The proposition might be so cheap that it just can’t be ignored. Failing that, government will have to embark on some kind of ‘fiscal equalisation’, as Mitsubishi call it. At the very least, enthusiasm will have to be captured and information disseminated. The public and the press must be prepared for what will be on offer. This may even involve giving GM a second chance if they botch the release of the Volt. Thankfully, the Obama Administration is offering the subsidies that might do the job and bailout loans have come with the condition that GM overhaul their range to produce tomorrow’s cars.
Early movers are those who successfully mount the technological, social and political challenges all at once. They benefit by serving as an example that the rest of the world follows. But this isn’t as ephemeral as it might sound. If Ireland were to establish itself an early mover then it could feasibly become a manufacturing hub and a centre of R&D.
With regard to the latter, our population has the educational credentials and the green sector is one of the few that’s still creating jobs. More are on the way and with adequate subsidy the country might well have a shot at successfully bidding on one of the many new EV start-ups. While this looks like the growth scenario, the possibility of a breakthrough only makes action more urgent. Some smart choices could hold the prospect becoming a world leader in a development that will eventually realise a market of hundreds of millions vehicles.
The Shopping List: Take You’re Pick
We need more incentives at the individual level. Every day, we loose ground on becoming an early mover. Like it or not, something bold will have to be done. Slightly disturbing the bus lanes, briefing traffic wardens and facing incredulity from Top Gear is something we’ll just have to deal with because it’s time to look at the bigger picture. Ireland needs jobs and it needs spending to resume. EVs represent a great investment but a poor gimmick so here’s the shopping list, Mr. Dempsey. Take your pick, but don’t let it grow any longer:
| USA | $7,500 rebate on plug-ins and EVs |
| Japan | $9,000 rebate on the iMiEV $2,600 reimbursement to existing EV drivers 20 billion Yen project on Lithium-Ion battery development |
| Holland | €8,000 rebate on a hybrid |
| France | €3,000 rebate on a quadracycle EV €5,000 rebate on an M1 EV Free parking Income tax benefits on EV projects to any promoters No taxes on electricity used to charge EV |
| Norway | No import duties No VAT No ferry charges No congestion charges No road tax No ‘yearly fee’ (cars pay €375 annually) Free travel in under-sea tunnels Subsidised electricity costs Use of bus lanes |
| Cyprus | €700 subsidy |
| Spain | No registration tax 15% retail price subsidy (Catalonia only) |
| Belgium | Expected to offer 30% subsidy on retail price |
| Italy | €1,800 subsidy on purchase priceFree parking in certain cities No road tax for 5 years 50% of all gov. vehicles to be electric by 2010 |
| Singapore | 40% rebate on open market value for EVs 40% rebate on annual road tax for EVs |

















GIVE US THE BUS LANES !!!
Excellent article Motricity !
The most EV friendly country to date is Norway where they have every incentives in place to favour EVs over combustion engines.

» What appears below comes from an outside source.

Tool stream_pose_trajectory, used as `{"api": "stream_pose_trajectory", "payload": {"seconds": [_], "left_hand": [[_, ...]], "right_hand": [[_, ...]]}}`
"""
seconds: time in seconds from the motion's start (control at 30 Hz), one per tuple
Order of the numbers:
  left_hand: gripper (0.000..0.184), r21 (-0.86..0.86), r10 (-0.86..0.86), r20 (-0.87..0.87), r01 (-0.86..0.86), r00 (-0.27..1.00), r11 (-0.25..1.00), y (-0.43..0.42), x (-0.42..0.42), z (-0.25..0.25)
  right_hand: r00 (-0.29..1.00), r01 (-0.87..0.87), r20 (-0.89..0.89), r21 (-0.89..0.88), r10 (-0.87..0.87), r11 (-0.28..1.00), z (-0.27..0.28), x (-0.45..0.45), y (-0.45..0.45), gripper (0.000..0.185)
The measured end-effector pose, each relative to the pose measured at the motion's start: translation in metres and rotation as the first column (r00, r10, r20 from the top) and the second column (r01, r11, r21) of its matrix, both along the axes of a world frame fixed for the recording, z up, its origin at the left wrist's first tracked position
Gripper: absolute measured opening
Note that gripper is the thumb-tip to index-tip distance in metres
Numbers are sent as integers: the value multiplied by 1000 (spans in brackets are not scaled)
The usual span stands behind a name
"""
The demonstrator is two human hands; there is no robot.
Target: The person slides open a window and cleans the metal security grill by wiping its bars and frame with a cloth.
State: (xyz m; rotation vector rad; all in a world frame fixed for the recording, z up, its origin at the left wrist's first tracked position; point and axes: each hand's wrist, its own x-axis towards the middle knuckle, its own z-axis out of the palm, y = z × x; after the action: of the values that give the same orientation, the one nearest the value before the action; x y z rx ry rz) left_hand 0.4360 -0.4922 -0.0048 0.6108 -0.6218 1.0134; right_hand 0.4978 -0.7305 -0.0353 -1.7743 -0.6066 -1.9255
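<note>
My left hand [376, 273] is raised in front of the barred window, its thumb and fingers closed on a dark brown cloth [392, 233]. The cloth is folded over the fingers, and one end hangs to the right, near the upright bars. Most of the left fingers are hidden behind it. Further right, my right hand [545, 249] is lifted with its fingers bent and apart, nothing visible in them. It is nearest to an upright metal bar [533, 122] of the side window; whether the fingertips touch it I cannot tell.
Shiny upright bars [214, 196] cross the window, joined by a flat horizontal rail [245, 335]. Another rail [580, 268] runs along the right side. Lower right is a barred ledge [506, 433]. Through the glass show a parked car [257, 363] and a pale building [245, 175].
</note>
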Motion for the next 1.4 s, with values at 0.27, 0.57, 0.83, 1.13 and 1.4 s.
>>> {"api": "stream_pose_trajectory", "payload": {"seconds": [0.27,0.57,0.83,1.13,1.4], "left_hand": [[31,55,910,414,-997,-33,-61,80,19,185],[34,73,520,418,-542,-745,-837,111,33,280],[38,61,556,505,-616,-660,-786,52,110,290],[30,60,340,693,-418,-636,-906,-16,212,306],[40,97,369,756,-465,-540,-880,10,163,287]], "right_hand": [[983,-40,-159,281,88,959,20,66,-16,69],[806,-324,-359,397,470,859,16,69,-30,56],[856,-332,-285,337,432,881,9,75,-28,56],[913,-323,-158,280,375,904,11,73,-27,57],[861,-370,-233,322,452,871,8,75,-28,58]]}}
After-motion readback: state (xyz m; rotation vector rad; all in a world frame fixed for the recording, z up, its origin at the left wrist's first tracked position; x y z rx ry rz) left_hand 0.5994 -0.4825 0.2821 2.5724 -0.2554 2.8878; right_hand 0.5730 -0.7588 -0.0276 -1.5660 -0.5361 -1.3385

The most popular incentive for individuals over there seems to be the use of bus lanes which is the key selling point for commuters who can save up to 2 hours of traffic every day going to work in Oslo.
The reason is simple : there are not enough EV’s around for a mass market adoption , the volumes are therefore still relatively low .
I cannot think of a better incentive in Ireland to start with, it will not cost a penny to the government nor will it incur a loss of revenue . Of course taxi drivers will be annoyed and perhaps a few bus drivers but something’s gotta give in these challenging times.